"That doesn't mean," she went on, "that he's innocent, just that I don't see him killing my father over the relatively small amount of money that was involved. Father could be an ornery old bastard, but Vic knew that going in."
"You don't think he had a motive to kill Thomas?"
"No." She fixed her level gaze on Garvin. "And I didn't supply him with one."
Garvin acknowledged her words with a curt, neutral nod. He ventured deeper into the kitchen area, noting the jars and coffee cans of soaking brushes and other artist's tools neatly lined up on the sink, the paint-stained rags drying on a folding clothes rack. A large wastebasket overflowed with cast-off drawings, a tangible sign of Sarah's frustrating day.
"If my arthritis flares up again," she said, watching him, "I could end up unable to paint."
Surprised at her matter-of-fact tone, Garvin glanced at her. "Does that bother you?"
"Not really. I just think it's ironic. I wonder who I am my entire life—for a long time I didn't even have the courage to wonder. When I try to find out, I bring scandal onto my family, and possibly even murder. Then I develop rheumatoid arthritis. I can't help but wonder if I'd never asked the question, if I'd never tried to become who I am, if any of this ever would have happened."
"Is that what this is?" Garvin could hear the coldness in his voice. He gestured, taking in the small house, the near poverty in which she, a San Francisco Linwood, lived. "Your penance?"

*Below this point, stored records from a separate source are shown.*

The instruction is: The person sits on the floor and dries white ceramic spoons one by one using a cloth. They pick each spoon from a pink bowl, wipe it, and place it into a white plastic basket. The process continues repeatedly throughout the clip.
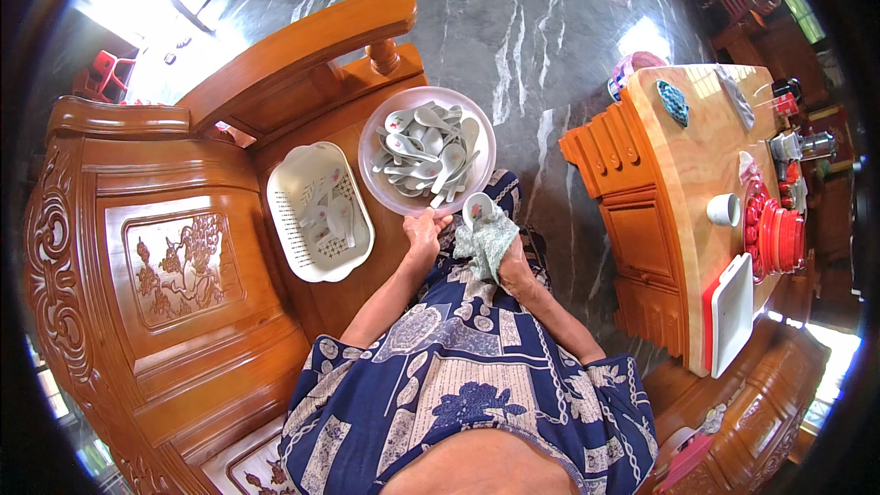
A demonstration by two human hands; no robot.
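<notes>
My left hand (425, 228) is at the near rim of a round translucent plastic basin (366, 172). Its fingertips meet the rim beside the handle end of a white spoon (438, 201); whether they pinch the rim or the handle is unclear. Inside the basin lie many white ceramic soup spoons (432, 141), some with red flower prints. In my right hand (510, 262) is a pale green cloth (487, 242), bunched around a flower-printed spoon (476, 210) whose bowl sticks out of the top. Left of the basin, a white perforated plastic basket (278, 220) holds a few similar spoons (340, 216).
Basin and basket rest on a carved wooden bench (313, 299) with an armrest (309, 48). To the right stands a wooden table (677, 172) bearing a white cup (723, 210), red dishes (777, 237), a white tray (732, 316) and a blue patterned cloth (672, 103). Below is a dark marbled floor (509, 27).
</notes>
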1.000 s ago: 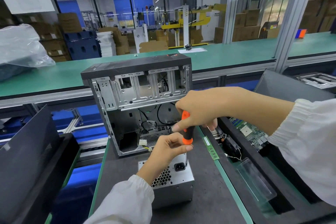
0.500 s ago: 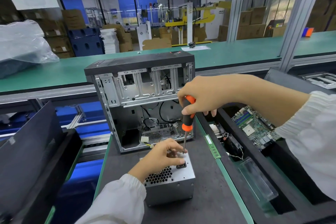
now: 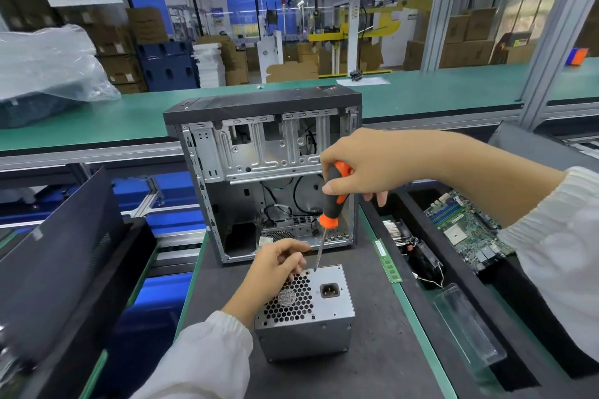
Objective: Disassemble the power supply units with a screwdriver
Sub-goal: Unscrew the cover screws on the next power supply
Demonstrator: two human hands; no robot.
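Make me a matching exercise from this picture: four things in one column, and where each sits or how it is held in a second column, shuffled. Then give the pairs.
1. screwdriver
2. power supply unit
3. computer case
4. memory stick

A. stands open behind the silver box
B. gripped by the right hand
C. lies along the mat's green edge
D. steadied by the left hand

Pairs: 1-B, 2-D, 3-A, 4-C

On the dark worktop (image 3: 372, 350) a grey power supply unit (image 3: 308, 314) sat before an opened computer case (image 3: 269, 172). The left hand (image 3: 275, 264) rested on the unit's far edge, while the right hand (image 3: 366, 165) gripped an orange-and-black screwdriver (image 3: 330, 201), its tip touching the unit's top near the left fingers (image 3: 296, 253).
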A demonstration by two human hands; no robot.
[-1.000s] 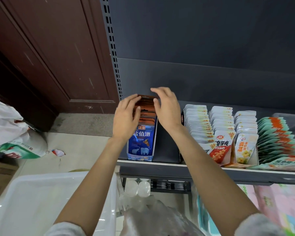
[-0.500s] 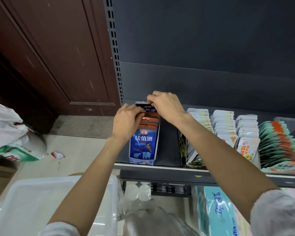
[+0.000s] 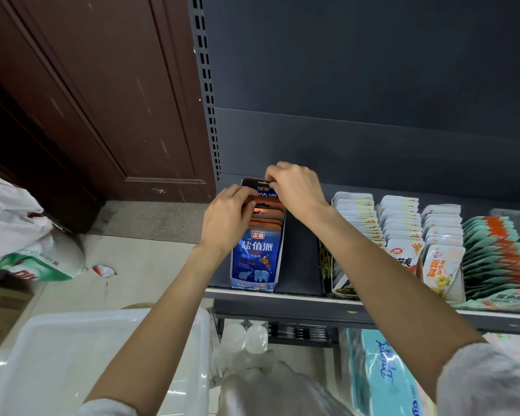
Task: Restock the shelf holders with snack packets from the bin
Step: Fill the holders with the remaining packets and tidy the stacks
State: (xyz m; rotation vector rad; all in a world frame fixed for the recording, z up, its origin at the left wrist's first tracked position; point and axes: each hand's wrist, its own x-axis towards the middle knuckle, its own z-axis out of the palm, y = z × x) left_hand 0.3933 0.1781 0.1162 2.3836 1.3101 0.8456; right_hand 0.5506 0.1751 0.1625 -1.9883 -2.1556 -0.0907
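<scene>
I see the white bin at seven o'clock. My left hand and right hand both pinch the rearmost blue packet standing in the holder on the shelf, centre frame.

The left hand covers the left edge of the blue holder; the right hand hides the rear packet's top right corner. The white bin is cut off at the frame's lower left; the right forearm hides part of the black box.
</scene>
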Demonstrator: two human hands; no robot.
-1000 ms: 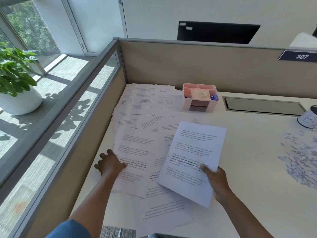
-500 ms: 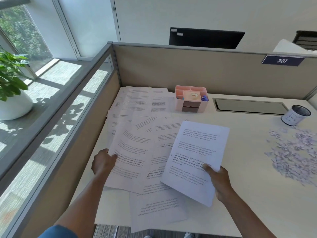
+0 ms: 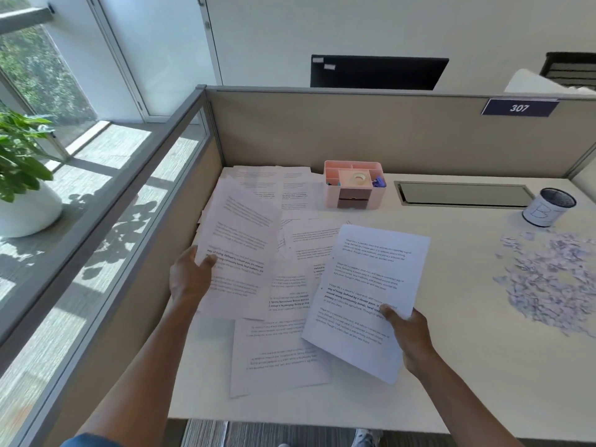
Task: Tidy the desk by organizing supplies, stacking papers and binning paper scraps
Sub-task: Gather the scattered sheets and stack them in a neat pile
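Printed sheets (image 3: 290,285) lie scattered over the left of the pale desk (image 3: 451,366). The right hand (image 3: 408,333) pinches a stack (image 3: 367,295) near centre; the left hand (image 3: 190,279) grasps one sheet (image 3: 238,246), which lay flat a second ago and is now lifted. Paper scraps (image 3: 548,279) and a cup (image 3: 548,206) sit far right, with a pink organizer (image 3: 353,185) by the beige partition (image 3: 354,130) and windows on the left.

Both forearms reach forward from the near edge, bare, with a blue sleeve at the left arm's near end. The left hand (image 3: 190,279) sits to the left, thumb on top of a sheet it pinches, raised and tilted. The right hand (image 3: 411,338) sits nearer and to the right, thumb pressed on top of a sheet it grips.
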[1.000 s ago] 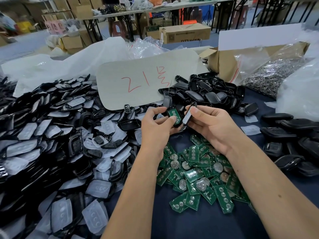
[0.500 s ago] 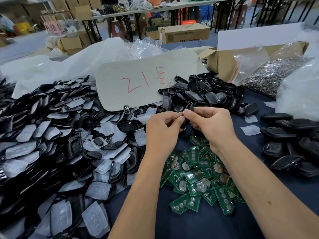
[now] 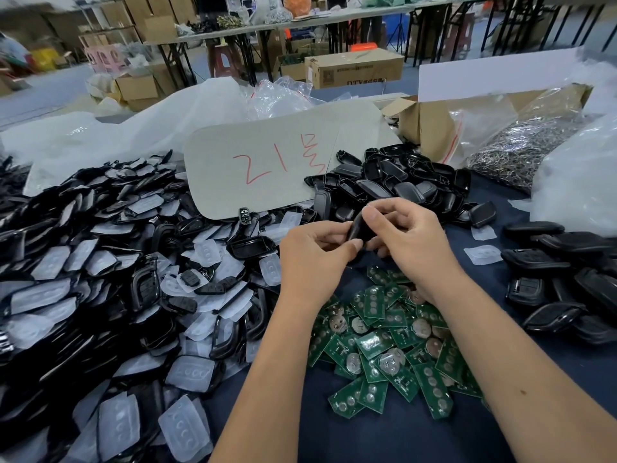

Sarah smiled sadly. "No. No, Garvin, this is all just an extension of who I am. Not who I've become. Who I am. It's not that I'm trying to pretend to be poor when I'm not. I see no nobility in poverty, or in wealth, either, for that matter. I just don't care. How I live isn't a statement about anything. It's just how I live."
"Your work—"
"I want other people to see it, react to it. I want that very much, Garvin. I won't pretend I don't." She reached for her cane, leaned up against the sink. "I don't know if you understand how confused and angry I was five years ago. I was in the grip of a gambling addiction I didn't understand—insisted upon denying. I liked to gamble. It felt so good. And Vic—" Her features softened. "I was in love for the first time in my life with a man my father couldn't abide."
"You were a grown woman," Garvin said, not without sympathy.
"Yes." Clutching her cane, she moved slowly from the sink. "Yes, I was. But that never seemed to make any difference, did it? I'm not like you, Garvin. You knew Father only tolerated you because you were on your way up and just didn't give a damn what he thought. And because of Haley. He adored Haley."
"She seemed to understand him."
Sarah nodded, still moving slowly, painfully. "Vic used to advise me to get out of San Francisco. 'Hit the road,' he'd say in that way of his. 'Forget the old fart.' But I never asked him to intervene, I never asked him to kill—" She raised her eyes to Garvin, tears shining on her pale, wrinkled cheeks. "He was my father. I loved him."
"Then why did Vic go to him that night? If not on your behalf, if not for money—"
"I think he went to talk sense into Father."
"About you?"
"Vic—in his own way, Vic was trying to help me with my gambling addiction. It's been my worst fear that he went to Father that night to talk to him about ways to help me, and they ended up arguing..." Her voice trailed off.
"And Vic ended up killing him," Garvin finished for her.
She nodded.
"From what he's said to Annie, he seems to think you set him up. Any idea why?"
"No."
"It doesn't mean he's innocent. It could just mean he thinks you set him up to take the fall. You knew in advance he was going to kill your father, you let him do it, and you made sure he would be the police's chief suspect."
"But why would I do that?"
Garvin shrugged. "Guilt. To take the heat off yourself. Maybe no reason."
She sank into a cheap wooden chair at her table and stared out the window. "I didn't put him up to killing my father. I didn't know he would do it. I don't even know that he did do it." She turned to Garvin, her gaze vivid, penetrating. "I don't want to believe that he did."
"If he didn't," Garvin said, "then who did?"
She shut her eyes and slumped back in her chair, and he looked around at her finished canvases, felt their power, that pull of nostalgia and betrayal, hope and despair. They were impossible to ignore, demanding his attention, insisting on a response. Before Vic Denardo, gambling, family murders, and five years on her own, Sarah Linwood had been easy to ignore, had never demanded anyone's attention or insisted on anyone's response. But could she have killed her own father and niece? Could she have arranged to have them killed?
Her jaw set, and she opened her eyes. "What do you want from me, Garvin?"
"There's a dinner tonight," he said.